It occurs to him, then, that the thing could be exhausted for more than one reason. Stan’s touch may be lulling it towards sleep, but it’s also lost more blood than any creature rightly should—no wonder it’s on the verge of passing out just from a little preening.

“Here, c’mon,” says Stan, removing his fingers from its feathers. “I gotta look at your back, Six. We gotta get these patched up.”

Stan splashes a clean pack of gauze with saline, using it to clean the crusted blood around the wounds. The moment he passes the gauze over the edge of one, however, the thing flinches away from him. A high, nervous growl pinches in its throat, and it shifts to put its back to the wall. 

“I need to see it. I know it hurts, but we gotta clean it up.” 

The wounds probably need a hundred or so stitches, too—hell, he’d settle for staples—but Stan knows the odds of the thing holding still for that are pretty goddamn long. He could try restraining it, but he doesn’t want to freak it out any more than he has to. If there were some way to knock it out—

“Hold that thought,” Stan says, straightening and tossing the soiled gauze into the nearby biohazard bin. “I got an idea.”

Stan steps to the lab’s wall of cabinets, filtering through them until he finds the one he’s looking for: a box of bright orange bottles and tiny glass vials. Most had been here when he moved in, thirty years ago. He tries not to question why Ford had needed so many drugs—prefers to think he used them on his experiments, rather than on himself. But Stan’s been around the metaphorical block a few times, now, and he knows exactly what he needs from the stash if he wants to send the thing on a nice, sleepy sort of trip. He draws up a couple milliliters of clear fluid from one of the vials, flicking it to drive the air bubbles towards the top of the syringe. He presses the air out, fits on a slender needle, and slips it into his pocket.

“For the record, I am sorry about this,” he tells the thing.

It rests its chin on its knees and hums quietly, watching him as he approaches. He kneels next to it, fixing a few more of its feathers, and it chirrups quietly in appreciation. Its eyes slide shut. It looks exhausted—its face drained, its wings slouched. Tiny shivers roll down its back. 

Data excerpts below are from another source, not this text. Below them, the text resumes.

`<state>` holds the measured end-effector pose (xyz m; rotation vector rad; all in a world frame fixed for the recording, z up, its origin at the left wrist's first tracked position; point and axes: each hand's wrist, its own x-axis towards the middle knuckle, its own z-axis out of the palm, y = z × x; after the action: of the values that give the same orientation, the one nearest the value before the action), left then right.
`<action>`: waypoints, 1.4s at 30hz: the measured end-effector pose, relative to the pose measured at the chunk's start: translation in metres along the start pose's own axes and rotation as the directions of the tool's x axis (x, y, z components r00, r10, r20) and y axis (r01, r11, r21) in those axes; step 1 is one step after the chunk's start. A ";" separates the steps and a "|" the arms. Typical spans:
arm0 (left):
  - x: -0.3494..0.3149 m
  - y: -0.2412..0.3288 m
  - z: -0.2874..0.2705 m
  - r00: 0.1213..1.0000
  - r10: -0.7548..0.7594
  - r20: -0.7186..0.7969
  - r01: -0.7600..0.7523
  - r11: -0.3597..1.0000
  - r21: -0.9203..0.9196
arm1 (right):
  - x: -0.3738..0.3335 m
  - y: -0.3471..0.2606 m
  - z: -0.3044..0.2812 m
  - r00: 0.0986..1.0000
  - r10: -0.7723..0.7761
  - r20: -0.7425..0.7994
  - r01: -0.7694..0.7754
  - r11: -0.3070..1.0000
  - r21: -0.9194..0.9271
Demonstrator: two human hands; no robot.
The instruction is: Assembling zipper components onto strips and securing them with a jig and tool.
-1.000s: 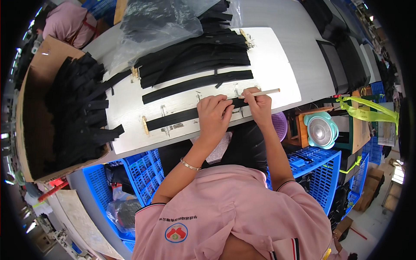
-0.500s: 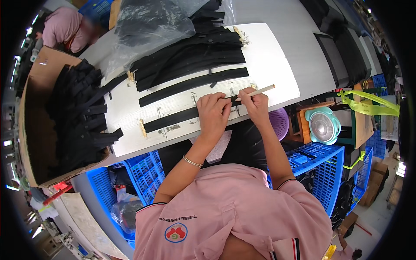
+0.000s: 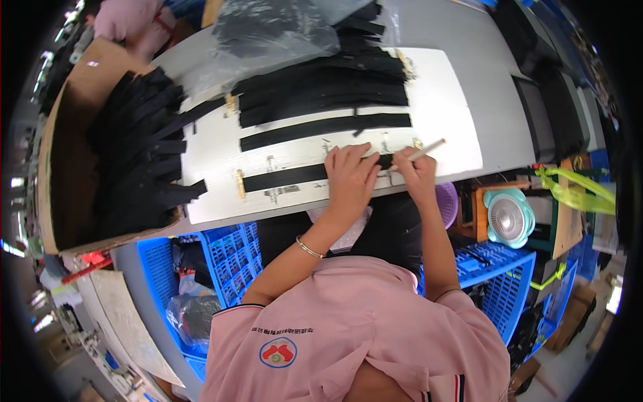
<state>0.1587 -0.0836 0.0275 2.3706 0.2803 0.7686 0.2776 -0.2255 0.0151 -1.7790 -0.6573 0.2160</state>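
Note:
My left hand [image 3: 349,175] lies flat, pressing a long black strip [image 3: 284,177] onto the white board [image 3: 442,114]. My right hand [image 3: 413,172] is closed on a thin pale stick [image 3: 423,152], its tip at the strip's right end. A second black strip [image 3: 325,130] lies alone just beyond, and a stack of more black strips [image 3: 321,87] sits further back on the board.
A cardboard box [image 3: 63,167] full of black strips [image 3: 137,161] stands at the left. A clear plastic bag [image 3: 274,30] lies at the back. Blue crates [image 3: 224,251] sit under the table, and a small fan [image 3: 508,218] stands at the right. Another person in pink [image 3: 127,23] is at the far left.
Both hands stay on the near black strip; the right hand with the stick has shifted slightly along the strip's right end. Nothing else moved.

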 end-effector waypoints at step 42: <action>0.011 -0.110 -0.172 0.980 -0.182 0.078 0.158 0.957 0.241 | 0.008 -0.020 0.013 0.984 -0.071 -0.165 0.042 0.984 -0.174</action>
<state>0.0654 0.0919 0.0736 2.5540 0.5524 0.5593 0.2713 -0.2067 0.0310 -1.9142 -0.6167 -0.0327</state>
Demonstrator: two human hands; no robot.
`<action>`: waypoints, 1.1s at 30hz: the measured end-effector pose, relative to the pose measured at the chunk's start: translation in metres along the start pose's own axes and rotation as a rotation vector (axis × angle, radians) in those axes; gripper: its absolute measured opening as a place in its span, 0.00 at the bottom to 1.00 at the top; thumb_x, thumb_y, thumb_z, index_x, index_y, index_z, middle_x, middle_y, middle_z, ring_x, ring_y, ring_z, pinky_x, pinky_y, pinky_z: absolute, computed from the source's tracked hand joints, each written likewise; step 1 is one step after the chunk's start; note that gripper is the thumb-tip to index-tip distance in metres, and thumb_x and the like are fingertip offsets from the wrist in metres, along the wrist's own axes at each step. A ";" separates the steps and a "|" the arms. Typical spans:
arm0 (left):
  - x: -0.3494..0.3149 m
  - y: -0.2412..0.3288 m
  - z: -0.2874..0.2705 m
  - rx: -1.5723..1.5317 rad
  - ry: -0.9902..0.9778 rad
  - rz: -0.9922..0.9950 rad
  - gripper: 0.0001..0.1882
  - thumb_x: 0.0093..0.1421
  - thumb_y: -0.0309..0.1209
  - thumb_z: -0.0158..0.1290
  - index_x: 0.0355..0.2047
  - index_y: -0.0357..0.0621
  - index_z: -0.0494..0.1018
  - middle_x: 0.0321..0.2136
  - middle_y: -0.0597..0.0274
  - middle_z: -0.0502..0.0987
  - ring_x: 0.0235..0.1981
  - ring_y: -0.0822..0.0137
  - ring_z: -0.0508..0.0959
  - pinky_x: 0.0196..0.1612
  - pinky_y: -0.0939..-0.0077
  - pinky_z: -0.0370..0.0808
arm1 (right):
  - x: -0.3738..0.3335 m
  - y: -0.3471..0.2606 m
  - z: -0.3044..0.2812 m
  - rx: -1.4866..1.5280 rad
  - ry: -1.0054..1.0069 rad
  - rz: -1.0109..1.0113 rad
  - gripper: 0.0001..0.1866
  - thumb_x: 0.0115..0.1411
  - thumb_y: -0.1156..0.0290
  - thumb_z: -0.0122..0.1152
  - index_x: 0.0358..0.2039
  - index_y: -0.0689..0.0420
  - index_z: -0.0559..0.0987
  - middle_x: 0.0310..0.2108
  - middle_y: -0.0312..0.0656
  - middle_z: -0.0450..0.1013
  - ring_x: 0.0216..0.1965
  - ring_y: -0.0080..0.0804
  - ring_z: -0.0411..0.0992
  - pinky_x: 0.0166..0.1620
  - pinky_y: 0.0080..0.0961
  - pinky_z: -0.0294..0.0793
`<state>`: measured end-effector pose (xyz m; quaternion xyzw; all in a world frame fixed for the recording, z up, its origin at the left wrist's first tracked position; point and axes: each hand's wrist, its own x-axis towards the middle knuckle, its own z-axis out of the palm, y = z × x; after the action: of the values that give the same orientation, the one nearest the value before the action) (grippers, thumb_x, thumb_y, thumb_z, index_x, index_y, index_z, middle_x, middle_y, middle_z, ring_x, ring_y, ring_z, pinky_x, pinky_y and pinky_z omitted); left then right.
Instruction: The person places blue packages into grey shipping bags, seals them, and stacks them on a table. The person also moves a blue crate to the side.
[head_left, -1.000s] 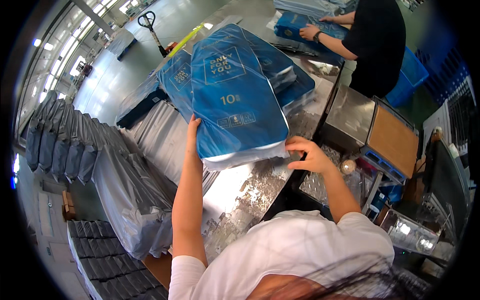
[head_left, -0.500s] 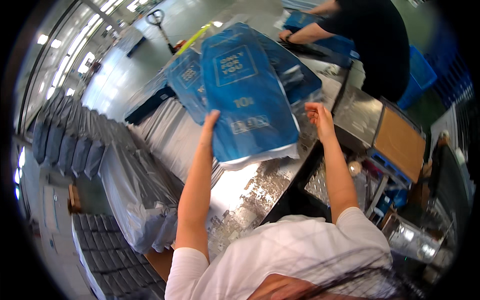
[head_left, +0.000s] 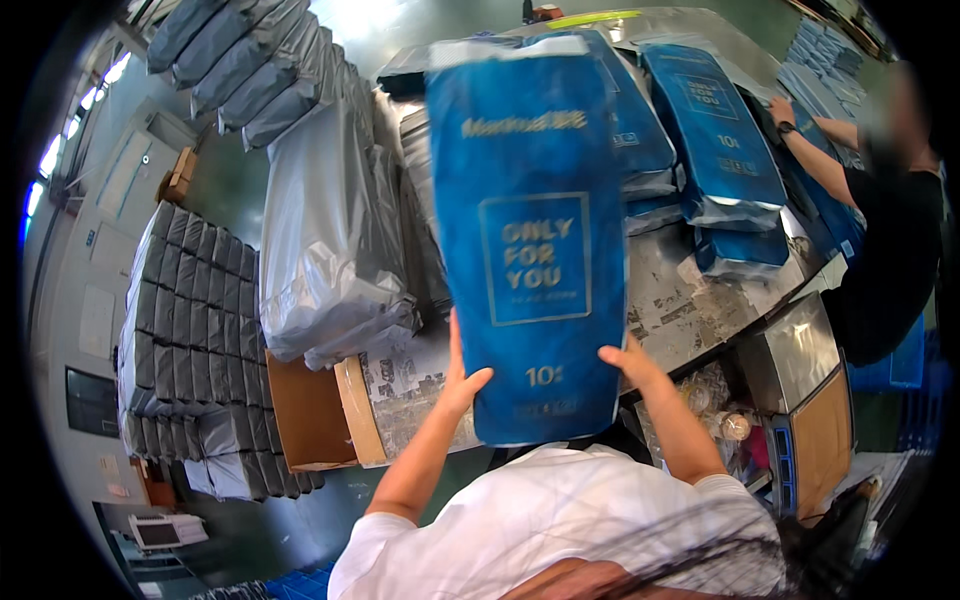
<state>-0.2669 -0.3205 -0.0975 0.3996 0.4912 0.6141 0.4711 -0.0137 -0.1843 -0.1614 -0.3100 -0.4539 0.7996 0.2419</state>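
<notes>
A blue package (head_left: 530, 160) fills the center of the frame, gripped along its long sides near the lower end by a person's left hand (head_left: 462, 382) and right hand (head_left: 630, 362), thumbs showing at the front. Beyond lies a worn metal table (head_left: 680, 300), with a cardboard box (head_left: 308, 420) at lower left and a gray-wrapped bundle (head_left: 325, 225) above it. Stacked packages (head_left: 715, 130) sit at upper right, near a co-worker (head_left: 895, 260) in black.
</notes>
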 end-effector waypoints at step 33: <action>0.225 -0.125 -0.174 1.466 0.384 0.139 0.06 0.51 0.30 0.47 0.27 0.43 0.72 0.25 0.53 0.73 0.30 0.51 0.73 0.33 0.60 0.69 | 0.357 -0.005 -0.073 -1.564 0.081 -1.061 0.13 0.52 0.69 0.50 0.40 0.55 0.70 0.36 0.48 0.66 0.44 0.44 0.65 0.47 0.27 0.62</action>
<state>-0.4631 -0.1321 -0.2483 0.5265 0.8204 0.2177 -0.0482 -0.2076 0.0988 -0.2846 -0.1647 -0.9344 0.0427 0.3129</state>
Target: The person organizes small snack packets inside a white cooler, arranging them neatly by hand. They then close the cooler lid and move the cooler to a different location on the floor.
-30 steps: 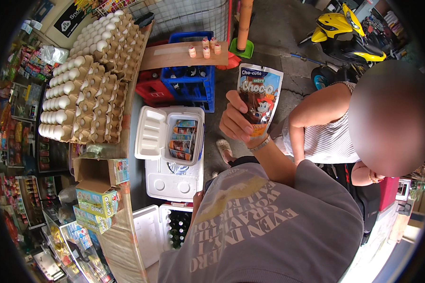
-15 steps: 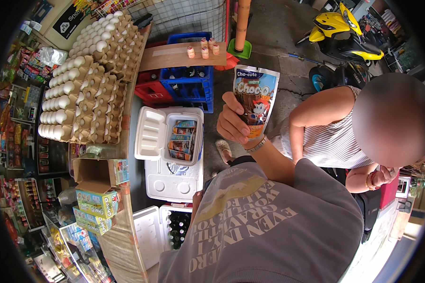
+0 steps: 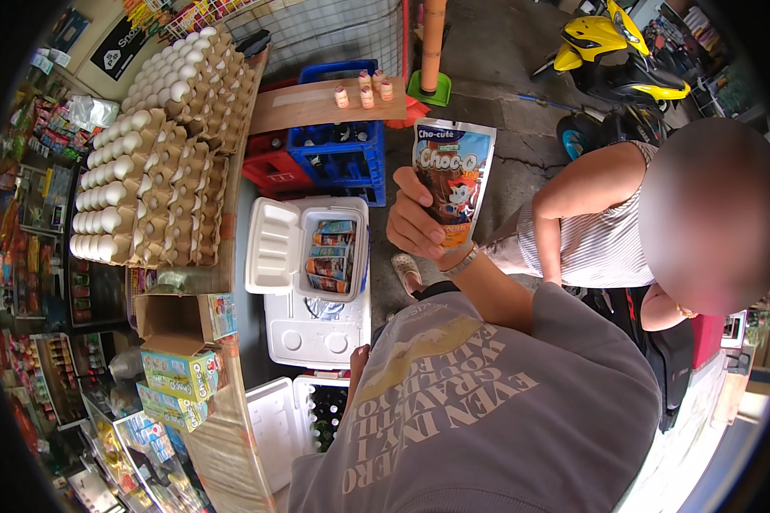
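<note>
My right hand (image 3: 417,218) is raised in front of me, its fingers closed round a chocolate drink pouch (image 3: 453,175). The pouch is upright, blue and brown, with a cartoon figure on its front. Low beside my shirt, a small part of my left hand (image 3: 358,359) shows near the white cooler; its fingers are mostly hidden. Left of the raised pouch stands an open cooler box (image 3: 362,256), its lid tipped back to the left. Several similar pouches (image 3: 328,255) lie inside it.
Egg trays (image 3: 158,192) are stacked on the counter (image 3: 218,440) at left, with drink cartons (image 3: 180,376) nearer me. Small bottles (image 3: 367,96) stand on a board over blue crates (image 3: 340,167). Another person (image 3: 595,214) is at my right; a yellow scooter (image 3: 603,43) is beyond.
My right hand and the pouch have shifted slightly left, and the pouch faces me more squarely. The other person's hand at right has moved up, now largely out of sight.
</note>
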Demonstrator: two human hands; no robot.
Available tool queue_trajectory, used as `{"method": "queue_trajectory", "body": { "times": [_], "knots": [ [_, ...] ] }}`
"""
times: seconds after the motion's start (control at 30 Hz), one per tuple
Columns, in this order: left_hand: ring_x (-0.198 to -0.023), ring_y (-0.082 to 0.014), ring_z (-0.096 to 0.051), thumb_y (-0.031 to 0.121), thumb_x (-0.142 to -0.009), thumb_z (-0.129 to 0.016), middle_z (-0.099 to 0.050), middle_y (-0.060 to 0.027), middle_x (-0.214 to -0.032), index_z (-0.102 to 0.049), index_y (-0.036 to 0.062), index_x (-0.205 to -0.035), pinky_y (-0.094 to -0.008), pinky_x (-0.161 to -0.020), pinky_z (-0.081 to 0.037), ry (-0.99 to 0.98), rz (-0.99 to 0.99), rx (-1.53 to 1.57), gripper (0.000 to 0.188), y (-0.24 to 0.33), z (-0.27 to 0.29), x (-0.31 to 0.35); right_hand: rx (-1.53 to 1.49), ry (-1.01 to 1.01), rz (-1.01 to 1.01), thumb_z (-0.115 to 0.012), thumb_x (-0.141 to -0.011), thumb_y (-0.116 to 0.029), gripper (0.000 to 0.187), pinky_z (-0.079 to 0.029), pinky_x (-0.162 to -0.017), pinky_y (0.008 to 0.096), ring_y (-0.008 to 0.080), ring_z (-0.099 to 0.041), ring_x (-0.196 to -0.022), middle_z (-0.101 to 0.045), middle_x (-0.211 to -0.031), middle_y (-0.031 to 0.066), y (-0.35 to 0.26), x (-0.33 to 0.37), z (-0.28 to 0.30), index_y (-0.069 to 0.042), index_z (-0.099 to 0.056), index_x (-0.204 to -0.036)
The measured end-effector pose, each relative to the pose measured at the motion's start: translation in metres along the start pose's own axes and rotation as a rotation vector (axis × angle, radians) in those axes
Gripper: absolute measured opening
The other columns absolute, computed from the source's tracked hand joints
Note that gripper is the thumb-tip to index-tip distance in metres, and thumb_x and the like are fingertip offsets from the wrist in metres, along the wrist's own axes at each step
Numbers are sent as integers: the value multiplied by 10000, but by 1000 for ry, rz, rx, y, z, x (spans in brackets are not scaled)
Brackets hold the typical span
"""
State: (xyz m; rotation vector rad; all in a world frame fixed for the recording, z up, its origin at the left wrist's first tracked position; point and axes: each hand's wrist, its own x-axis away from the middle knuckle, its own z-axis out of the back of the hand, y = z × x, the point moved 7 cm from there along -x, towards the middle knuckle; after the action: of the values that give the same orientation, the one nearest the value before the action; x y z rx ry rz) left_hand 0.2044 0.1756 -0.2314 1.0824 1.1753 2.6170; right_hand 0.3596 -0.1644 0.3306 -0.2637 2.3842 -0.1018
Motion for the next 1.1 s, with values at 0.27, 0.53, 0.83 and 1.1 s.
{"method": "queue_trajectory", "body": {
  "times": [0.27, 0.53, 0.83, 1.1],
  "knots": [
    [-722, -416, -564, 416, -914, -436, -578, -271, -770, -582, 4, -818, -479, -698, -437, 11, 4, 38, 447, -4, -1, -5, -5, -8, 7, -569, -964, -396, 324, -491, -547, 306, 217, -666, -540, -658, -657, 99, -3, 6, 3, -95, -458, -915],
    [-703, -379, -583, 427, -920, -439, -607, -241, -756, -591, 7, -814, -460, -682, -444, -39, -25, -30, 459, 7, 2, -14, -8, 10, -4, -550, -975, -375, 302, -460, -512, 289, 213, -645, -510, -653, -651, 89, -7, 11, 2, -97, -455, -905],
    [-676, -334, -594, 439, -926, -443, -636, -209, -749, -595, 3, -804, -444, -669, -452, -64, -44, -16, 477, 20, 8, -16, 0, 46, 3, -517, -985, -389, 307, -432, -447, 263, 203, -615, -465, -632, -624, 86, -6, 28, 10, -100, -450, -904],
    [-653, -295, -604, 450, -931, -447, -662, -181, -744, -599, 0, -796, -429, -658, -459, -40, -80, 73, 494, 47, 23, -6, 45, 119, 38, -527, -982, -401, 311, -378, -455, 269, 150, -537, -443, -624, -608, 72, -11, 40, 26, -110, -453, -900]
  ]
}}
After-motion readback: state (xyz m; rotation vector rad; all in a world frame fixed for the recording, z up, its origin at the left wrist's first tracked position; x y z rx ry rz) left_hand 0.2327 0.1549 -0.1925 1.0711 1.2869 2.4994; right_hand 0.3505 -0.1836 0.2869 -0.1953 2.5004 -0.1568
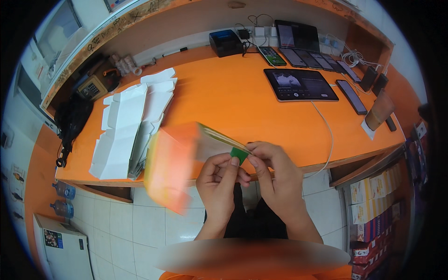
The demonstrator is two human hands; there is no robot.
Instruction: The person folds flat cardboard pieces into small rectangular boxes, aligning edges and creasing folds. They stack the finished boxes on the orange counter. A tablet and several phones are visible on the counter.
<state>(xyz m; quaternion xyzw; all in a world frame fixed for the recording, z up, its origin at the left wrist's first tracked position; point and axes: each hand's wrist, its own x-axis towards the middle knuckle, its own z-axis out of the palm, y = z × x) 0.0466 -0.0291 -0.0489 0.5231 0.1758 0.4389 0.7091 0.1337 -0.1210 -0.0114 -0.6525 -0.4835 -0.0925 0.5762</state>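
Observation:
A thin cardboard carton [173,161], orange and yellow with green edges, hangs over the desk's front edge, its left part smeared by motion. My left hand [218,184] pinches a small green flap [239,155] at the carton's right end, thumb on top. On the carton's upper right edge, my right hand [278,175] closes thumb and fingers beside that flap. The pale inner side of the card shows between its folded layers. Left of it, a stack of flattened cartons [123,119] lies on the orange desk [214,93], white side up.
A tablet [301,85] with a white cable lies at the desk's back right, near several phones [352,96] and a brown cup [380,112]. A black printer [226,43] stands at the back. A safe [92,88] and a black bag [74,116] are far left.

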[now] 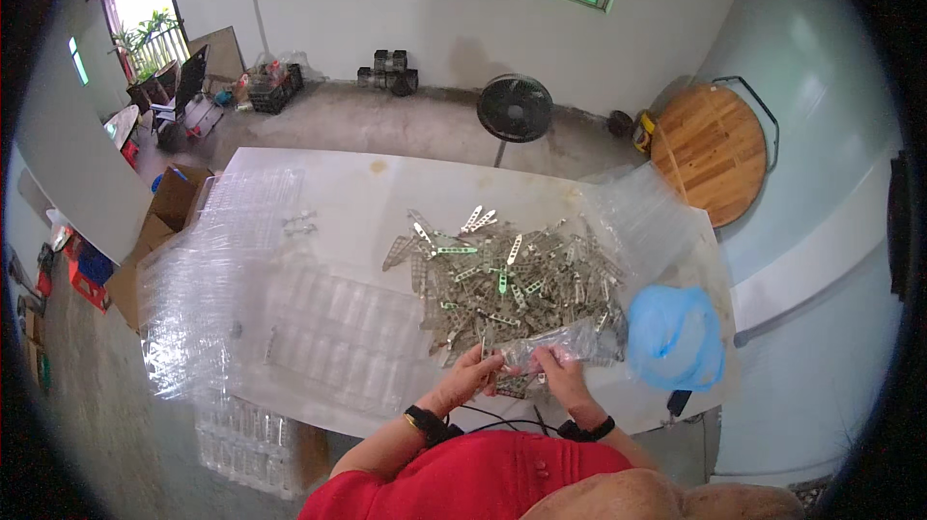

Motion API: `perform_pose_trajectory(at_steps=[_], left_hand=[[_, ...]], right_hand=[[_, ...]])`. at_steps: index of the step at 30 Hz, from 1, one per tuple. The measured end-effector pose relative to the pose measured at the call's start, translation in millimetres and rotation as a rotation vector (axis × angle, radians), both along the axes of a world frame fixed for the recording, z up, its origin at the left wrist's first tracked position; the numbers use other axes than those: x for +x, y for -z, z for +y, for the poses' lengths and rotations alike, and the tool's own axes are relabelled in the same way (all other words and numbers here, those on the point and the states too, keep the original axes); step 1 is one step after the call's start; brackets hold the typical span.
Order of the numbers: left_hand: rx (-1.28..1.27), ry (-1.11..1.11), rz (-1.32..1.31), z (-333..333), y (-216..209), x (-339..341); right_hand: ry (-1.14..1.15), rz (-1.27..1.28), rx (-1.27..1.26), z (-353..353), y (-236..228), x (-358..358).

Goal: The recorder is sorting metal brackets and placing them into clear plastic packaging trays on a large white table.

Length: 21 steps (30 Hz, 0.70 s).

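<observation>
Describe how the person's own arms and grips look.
The left grip and right grip are ungloved, the forearms bare. Each wrist wears a black band: left band, right band. A gold-coloured detail sits beside the left one. Dark cables show between the wrists; any connection is unclear. The top is red.

I wear a bright red cloth top (454,483), its surface softly creased, with a few small dark marks on the front, too blurred to make out. Its short sleeve ends on my left arm, leaving the forearm uncovered. My left hand (471,374) and right hand (564,377) are bare, fingers uncovered. Around my left wrist sits a chunky black band (439,428) beside a narrow gold-coloured piece (413,420). A broad matte black band (586,430) circles my right wrist. Thin black cables (502,420) curve between the wrists; whether they join the bands is unclear.
</observation>
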State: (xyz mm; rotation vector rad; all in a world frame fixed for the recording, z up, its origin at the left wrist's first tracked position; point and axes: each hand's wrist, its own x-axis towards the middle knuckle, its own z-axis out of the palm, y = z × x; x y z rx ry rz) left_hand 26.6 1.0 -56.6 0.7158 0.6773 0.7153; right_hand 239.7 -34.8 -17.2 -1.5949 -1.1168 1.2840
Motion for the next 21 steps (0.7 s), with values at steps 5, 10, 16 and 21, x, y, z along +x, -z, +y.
perform_pose_trajectory(at_steps=[5, 10, 16, 21], left_hand=[[-0.029, 0.079, 0.061, 17, 7, 17], [-0.053, 0.128, 0.012, 18, 16, 32], [-0.127, 0.107, 0.056, 15, 13, 44], [0.007, 0.097, 0.158, 27, 3, 49]], right_hand=[[0.001, -0.049, -0.038, 16, 10, 25], [0.06, 0.074, -0.011, 18, 11, 33], [-0.125, 0.03, -0.114, 14, 12, 48], [-0.096, -0.024, -0.067, 26, 20, 59]])
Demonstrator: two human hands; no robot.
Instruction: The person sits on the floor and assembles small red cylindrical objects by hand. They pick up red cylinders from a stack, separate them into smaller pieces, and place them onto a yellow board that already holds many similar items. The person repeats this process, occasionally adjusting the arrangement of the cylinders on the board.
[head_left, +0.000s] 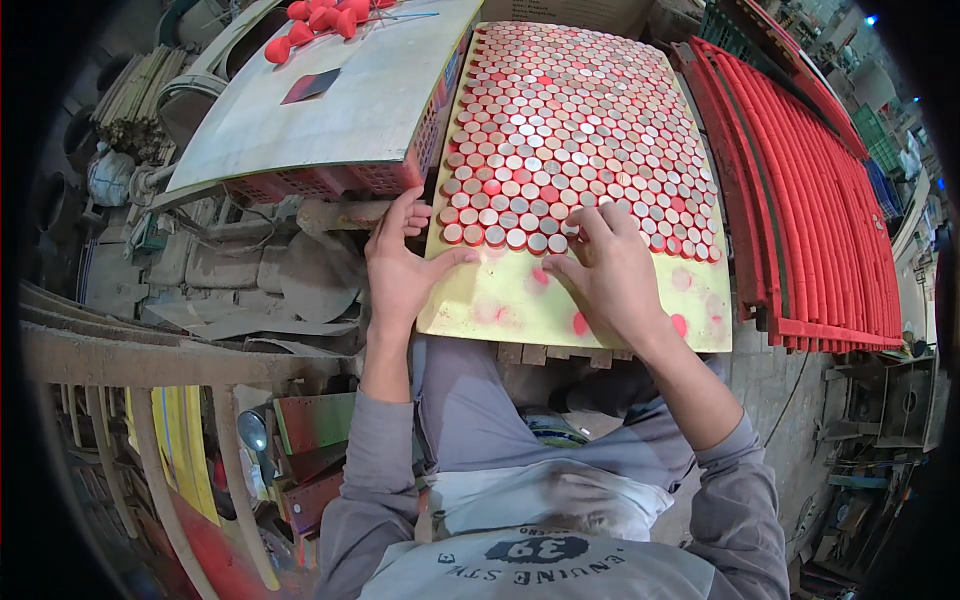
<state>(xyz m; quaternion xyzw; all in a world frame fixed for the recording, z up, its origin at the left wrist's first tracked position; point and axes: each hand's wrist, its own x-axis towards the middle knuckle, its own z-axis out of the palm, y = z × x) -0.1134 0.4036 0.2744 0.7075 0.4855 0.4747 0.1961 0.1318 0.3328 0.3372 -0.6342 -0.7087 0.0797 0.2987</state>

Quietly, Stan pulls the syringe from his pocket and tugs the needle cap off with his teeth. He cups one hand against the back of the thing’s neck to keep it still, and then slides the needle into its shoulder as quickly as he can. He slams the medication in, and just in time, too: the thing snarls in pain and lunges—not toward him, this time, but away. It shoves itself beneath the computer bank, its wings trying to mantle but only banging up against the metal desk. It shies away from him when he moves towards it, cowering into the corner like a beaten thing.

Guilt lodges itself in Stan’s throat. It’s a familiar feeling, though it never gets any easier to swallow. Lamely, he repeats, “I’m sorry.”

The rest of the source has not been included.